Content starts

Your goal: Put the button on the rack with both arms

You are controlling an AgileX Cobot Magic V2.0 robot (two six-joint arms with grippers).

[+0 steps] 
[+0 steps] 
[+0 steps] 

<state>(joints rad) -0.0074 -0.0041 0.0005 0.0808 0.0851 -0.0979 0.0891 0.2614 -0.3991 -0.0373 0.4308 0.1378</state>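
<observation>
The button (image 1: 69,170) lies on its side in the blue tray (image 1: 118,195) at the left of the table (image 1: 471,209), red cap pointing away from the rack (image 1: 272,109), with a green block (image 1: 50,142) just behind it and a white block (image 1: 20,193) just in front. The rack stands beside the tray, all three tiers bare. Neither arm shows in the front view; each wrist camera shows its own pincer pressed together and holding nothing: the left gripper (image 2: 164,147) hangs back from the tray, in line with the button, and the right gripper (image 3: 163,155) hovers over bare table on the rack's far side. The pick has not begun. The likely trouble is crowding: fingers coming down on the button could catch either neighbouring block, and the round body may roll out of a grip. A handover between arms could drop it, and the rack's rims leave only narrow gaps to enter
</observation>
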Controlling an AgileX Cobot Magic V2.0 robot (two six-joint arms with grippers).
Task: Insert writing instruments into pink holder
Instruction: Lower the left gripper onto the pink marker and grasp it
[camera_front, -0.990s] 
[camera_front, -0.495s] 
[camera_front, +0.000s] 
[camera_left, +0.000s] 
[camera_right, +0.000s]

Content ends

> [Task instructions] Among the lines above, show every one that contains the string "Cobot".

> [Written solution]
You are controlling an AgileX Cobot Magic V2.0 robot (two six-joint arms with grippers).
Controlling an AgileX Cobot Magic V2.0 robot (two six-joint arms with grippers).

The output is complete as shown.